MiRNA-122 promotes ischemia-reperfusion injury after lung
transplantation via the TLR signaling pathway
Abstract
Background: MiRNAs have been recently implicated in the pathogenesis
underlying ischemia-reperfusion (IR) injury. We investigated the miRNAs
expression profiles in the early stages after lung transplantation (LT)
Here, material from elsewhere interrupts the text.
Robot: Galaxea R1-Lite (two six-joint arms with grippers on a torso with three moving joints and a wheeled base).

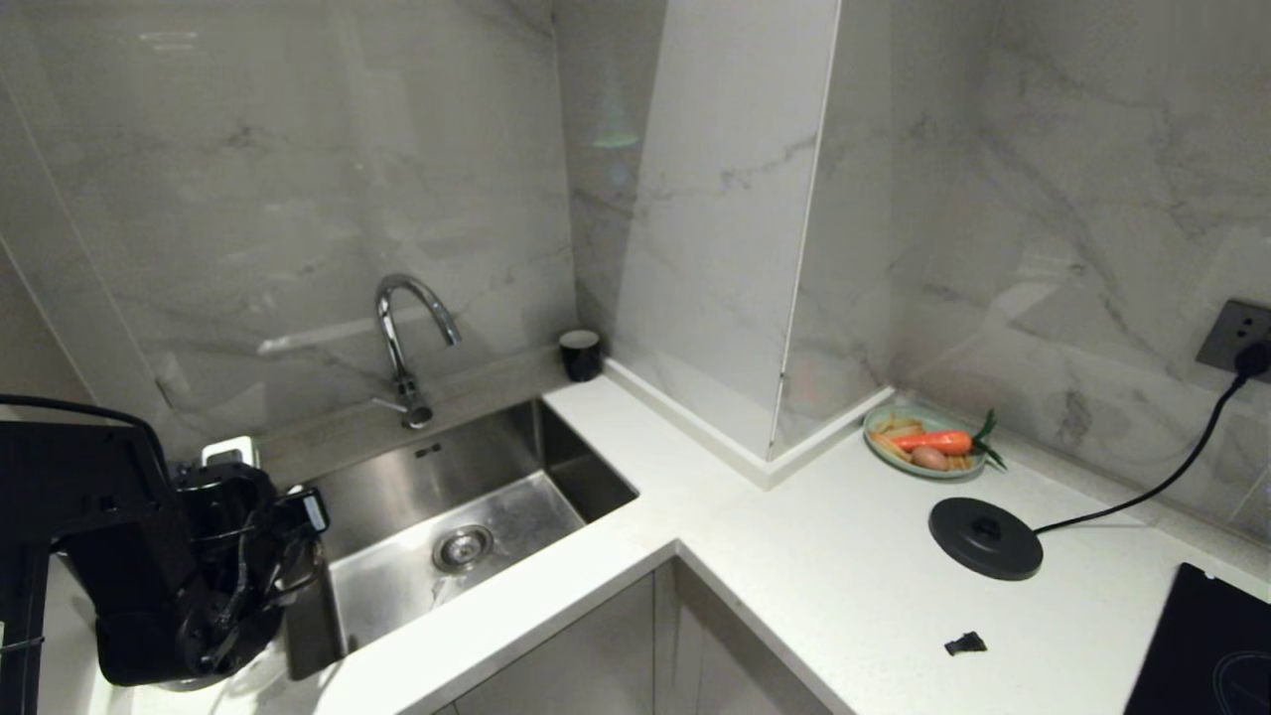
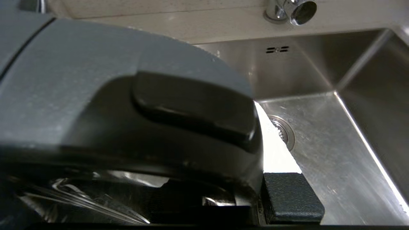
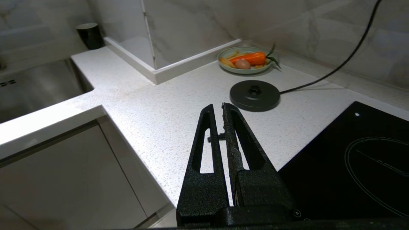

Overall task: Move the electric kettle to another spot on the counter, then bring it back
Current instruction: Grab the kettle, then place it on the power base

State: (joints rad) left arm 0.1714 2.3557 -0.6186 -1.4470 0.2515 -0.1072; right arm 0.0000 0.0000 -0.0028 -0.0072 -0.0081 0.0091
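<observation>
Filling the left tool's (image 2: 289, 198) close view, electric kettle (image 2: 127, 105).

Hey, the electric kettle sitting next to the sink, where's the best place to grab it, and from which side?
Take the electric kettle by its black handle, coming down from above on the side that seems to face the sink. The handle is a narrow bar to close across, while the lid is broad and domed and the body looks glossy. The left gripper hangs right over it.
</observation>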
and studied the involvement of Toll-like receptor(TLR) signaling pathway
in lung IR injury following LT. Methods: We established the left LT
model in mice, The mice were injected with a miRNA-122 specific
inhibitor, following which pathological changes in the lung tissue were
studied using different lung injury indicators. In addition, we
performed deep sequencing in transplanted lung tissues to indentify
differentially expressed (DE) miRNAs and their target genes. Results: A
total of 12DE miRNAs were selected and 2,476 target genes were
identified; The gene ontology (GO) enrichment analysis predicted 6,063
terms and the Kyoto Encyclopedia of Genes and Genomes (KEGG) analysis
predicted 1,554 biological pathways. Compared with the control group,
inhibiting the expression of miRNA-122 significantly reduced the lung
injury and lung W / D ratio (p<0.05). In addition, the
activity of myeloperoxidase (MPO) and expression of tumor necrosis
factor (TNF)-α and TLR2/4 decreased (p<0.05); whereas the
expression of interleukin-10(IL-10) expression levels increased
(p<0,05). Furthermore, the inhibition of miRNA-122 suppressed
the IR injury-induced activation of the TLR signaling pathway.
Conclusions: Our findings showed the differential expression of several
miRNAs in the early inflammatory response following LT. Of these,
miRNA-122 promoted the IR injury following LT, whereas its inhibition
prevented IR injury in a TLR-dependent manner.